For this process, the most important performance indicators to analyze are the resource utilization (nursing staff) and the process queue (both time and number in queue). The simulation model also records the time when the triage process finishes which will allow for computing the triage process cycle time and, consequently, estimate the takt time for each treatment room. When the triage process ends, the simulation model also starts monitoring the waiting time of the patient until the first medical intervention. This waiting time is one of the most important performance indicators of the study as it will reveal whether the emergency department is complying with the Manchester protocol time or not.

4.5. Treatment Room

Unlike the previous processes, simulating the treatment of a patient is a more complex process, since it involves the need for medical resources as well as other actions in the emergency department. Thus, when a patient enters a treatment room the treatment total time is computed based on the probabilistic data fitting explained in Figure 10. Then, it requests a medical resource to initiate the treatment. At this stage two distinct scenarios may occur, on the one hand if the medical resource is available the patient starts immediately the treatment, on the other hand if there is not any medical resource available the patient waits for the first observation. As was mentioned previously, the doctor’s allocation time to the patient is a percentage of the treatment total time, which also depends on the probabilistic distribution associated with the patient’s pathology. However, if a medical resource is available when requested but no treatment place is available in the treatment room, then the patient remains waiting. As can be seen, two premises must simultaneously be met for a patient to enter the treatment room: a medical resource and a treatment place being available. The time for the second medical intervention is 5% of the treatment total time, which will also depend on the patient pathology. For the second medical intervention the patients request a medical resource and wait until a medical resource becomes available. Patients inside the treatment room waiting for the second medical intervention have priority over the patients waiting for the first medical intervention. In the second medical observation the patients also receive their medical discharge, exiting the treatment room and, therefore, making available a space in the treatment room. The time between the first and second medical interventions is the remaining time of the treatment total time. This time represents the miscellaneous actions that may occur in the treatment rooms.
In the treatment rooms two main resources were modelled: the medical staff and the treatment places.
For the treatment rooms the most important performance indicators to analyze are the resource utilization (medical staff); waiting queues (both time and number in the queue—information needed to verify compliance with the Manchester protocol guidelines); and treatment places occupation.
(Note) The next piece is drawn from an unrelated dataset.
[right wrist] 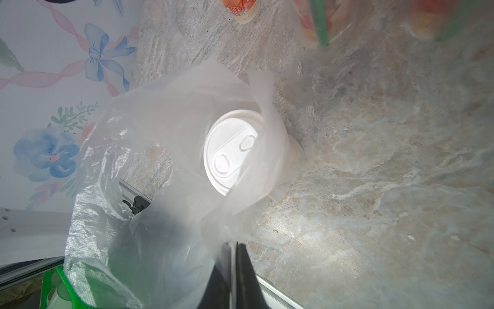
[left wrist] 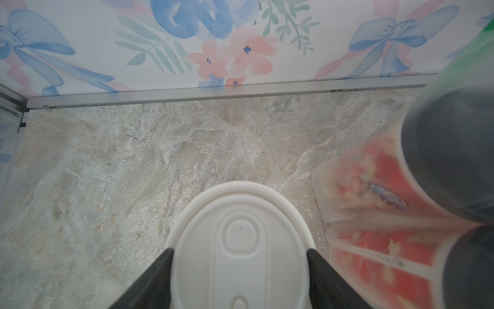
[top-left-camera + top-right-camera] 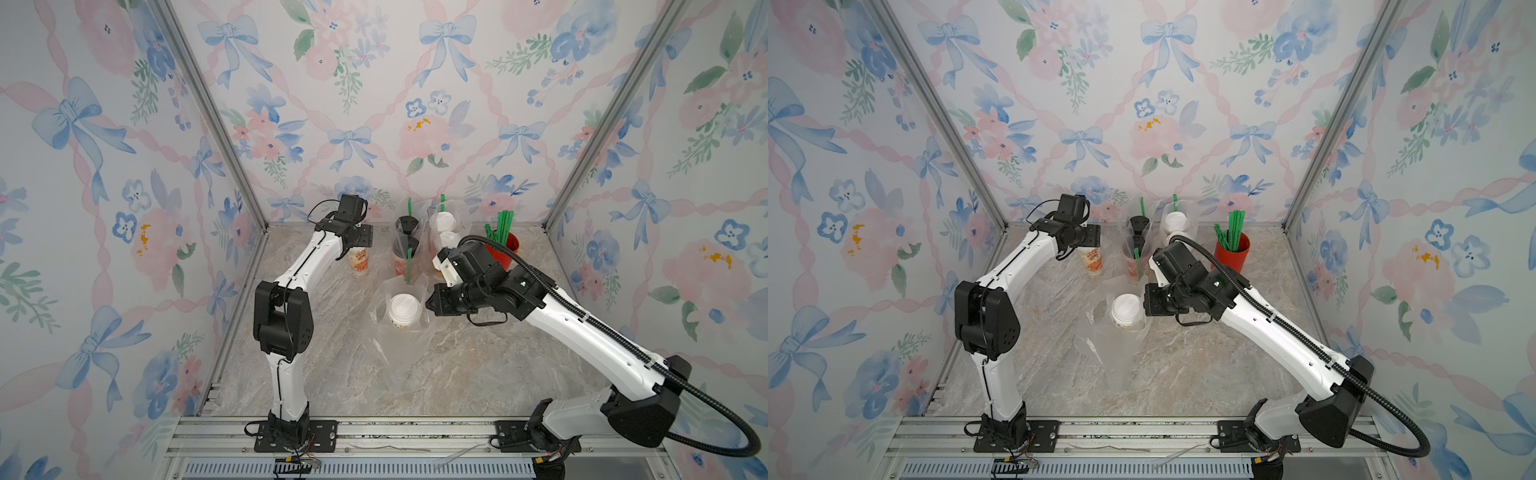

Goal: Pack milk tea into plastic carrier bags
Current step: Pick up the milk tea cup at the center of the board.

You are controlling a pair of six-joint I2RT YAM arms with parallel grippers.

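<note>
A cream-printed milk tea cup point(image 3: 358, 262) with a white lid point(image 2: 240, 227) stands at the back left. My left gripper point(image 2: 240, 251) is down over it, and its fingers point(image 2: 160, 275) press against both sides of the lid. Mid-table, a clear plastic carrier bag point(image 3: 399, 353) holds another white-lidded cup point(image 3: 403, 309) upright. My right gripper point(image 1: 235, 243) is shut on the bag's upper edge beside that cup and keeps the mouth spread. In both top views the right gripper point(image 3: 1146, 301) sits just right of the bagged cup point(image 3: 1126, 309).
At the back stand two more bags with green straws. One holds black-lidded red cups point(image 3: 407, 241), the other white-lidded cups point(image 3: 446, 228). A plain red cup of green straws point(image 3: 1231, 253) stands behind the right arm. Aluminium rails and floral walls close in the marble table point(image 3: 478, 374).
</note>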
4.6. General Flow Validation

To validate the simulation model two phases were considered: the first one compared the takt time for the treatment rooms obtained with the simulation model with the ones calculated using the hospital database (Table 3); the second one measured the performance indicators for each treatment room and asked for a validation of the corresponding system behavior by experienced medical staff.
This shows that the emergency department is properly modelled in terms of flow. The simulation results represent a confidence interval of 95% that encompasses the arithmetic average of the database (the green room is sufficiently close to assume around 95% confidence level). Thus, this experiment validates the general flow and the analytical definition of the arrivals pattern, as well as the admission process and the triage process.
The second phase of the model validation was based on the expertise of the medical staff due to lack of data in the hospital database. The results obtained with the simulation model for each treatment room (considering the predefined number of resources and treatment places) is fully detailed next. The treatment places’ occupation will not be referred to for the model validation as it was new information only considered for the redesign of the emergency department. The performance indicators obtained for the reference case are shown in Table 4.
By analysing Table 4 it is possible to verify that the average number of patients waiting for medical treatment is 2.8, 10 and 0.11, for green, yellow and orange rooms, respectively. In terms of waiting time, the average waiting time (in minutes) for medical treatment is 74, 162 and 8.6, for green, yellow and orange rooms, respectively. In terms of medical staff occupation, the results obtained show 70%, 74% and 34% occupation for green, yellow and orange rooms, respectively. All the results were considered valid by the hospital personnel. The green room is complying to the Manchester protocol times, showing a realistic system behaviour, as these patients are usually associated with very fast treatment times (processing times). The yellow room is the one showing more problems, not complying to the Manchester protocol standard times. This is explained by the more complex pathologies that these patients present which usually implies greater treatment times. This factor associated with the fact that yellow patients present high arrival rates, and also the shortage of resources, promotes the ineffective performance of the yellow room. The orange room presents statistics that comply with the Manchester protocol times representing no problems in terms of waiting time. These figures were validated by the hospital personnel conferring the needed validation for the simulation model.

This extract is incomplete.